Sunday, October 7, 2012

Choices

I had lunch with my sister last week. We sat at Panera in Mission, KS and discussed life and the choices we make. Where we will be in one, 5, 10 years from now is dependant upon the choices we make now. That's pretty heavy.

I remember blogging just a few weeks ago about how I hates choices. I've always liked my future mapped out for me: black and white, here and there. If you look back at that blog, I mentioned sitting in the proverbial fork-in-the-road and how I was so glad I didn't have to be there.

God has a funny sense of humor, doesn't He? Don't get too comfortable, He was telling me. It's about to get shaken all up.

But change isn't bad and choices aren't bad. And even now, the choice to take things one day at a time, it almost feels like dragging my feet--- but I'm wise enough now to know not to jump so quickly. I told my husband this afternoon that my heart is still hurt. That I have trouble trusting. That I trusted and jumped and landed somewhere foreign and hurtful and got stuck there for a very long time.
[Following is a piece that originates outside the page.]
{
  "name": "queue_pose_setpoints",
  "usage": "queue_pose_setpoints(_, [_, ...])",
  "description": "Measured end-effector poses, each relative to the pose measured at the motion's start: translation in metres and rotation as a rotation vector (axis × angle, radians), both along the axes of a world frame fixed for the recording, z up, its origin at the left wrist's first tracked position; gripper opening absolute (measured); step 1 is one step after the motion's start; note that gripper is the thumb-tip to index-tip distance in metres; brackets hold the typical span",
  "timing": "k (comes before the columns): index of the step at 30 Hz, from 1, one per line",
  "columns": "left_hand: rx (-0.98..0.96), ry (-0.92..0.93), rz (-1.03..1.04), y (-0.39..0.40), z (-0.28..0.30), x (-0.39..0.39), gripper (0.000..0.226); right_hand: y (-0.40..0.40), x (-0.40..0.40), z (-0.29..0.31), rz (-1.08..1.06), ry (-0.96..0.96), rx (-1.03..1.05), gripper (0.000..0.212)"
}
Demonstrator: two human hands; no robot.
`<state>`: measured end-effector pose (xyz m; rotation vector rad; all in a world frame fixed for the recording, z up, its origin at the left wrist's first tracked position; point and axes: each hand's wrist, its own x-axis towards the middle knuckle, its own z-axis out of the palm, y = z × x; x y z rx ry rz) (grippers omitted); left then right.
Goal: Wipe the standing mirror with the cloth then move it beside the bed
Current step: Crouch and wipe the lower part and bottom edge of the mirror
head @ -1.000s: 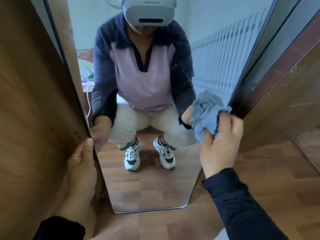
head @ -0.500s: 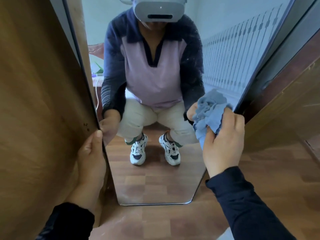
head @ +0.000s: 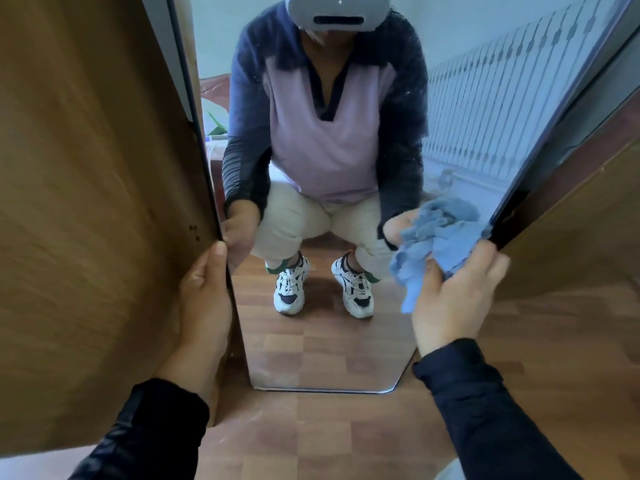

No, it wasn't all bad. We humans can adapt to any circumstance we chose to. I just chose to stop pretending, that's all. I stopped defending something that was broken. I stopped feeling guilty/prideful/victimized. So there was the first choice. The second was to forgive.

The third?

Well, I'm in the middle of that, aren't I? One day at a time, right? That's what I say. It's moment by moment. Taking every thought captive. Every thought of flight. Every thought of failure. Every thought of resentment or inadequacy or fear. It's choosing to salvage something that could be quite beautiful if we can just make it out of the fire.

Or ice.

Jered says time waits for no one, the world keep spinning. And every. single. day. I make a choice. It is the most difficult choice I believe I've ever made in my life and I need to recommit to it every day. Who am I kidding? Several times every day. One day at a time.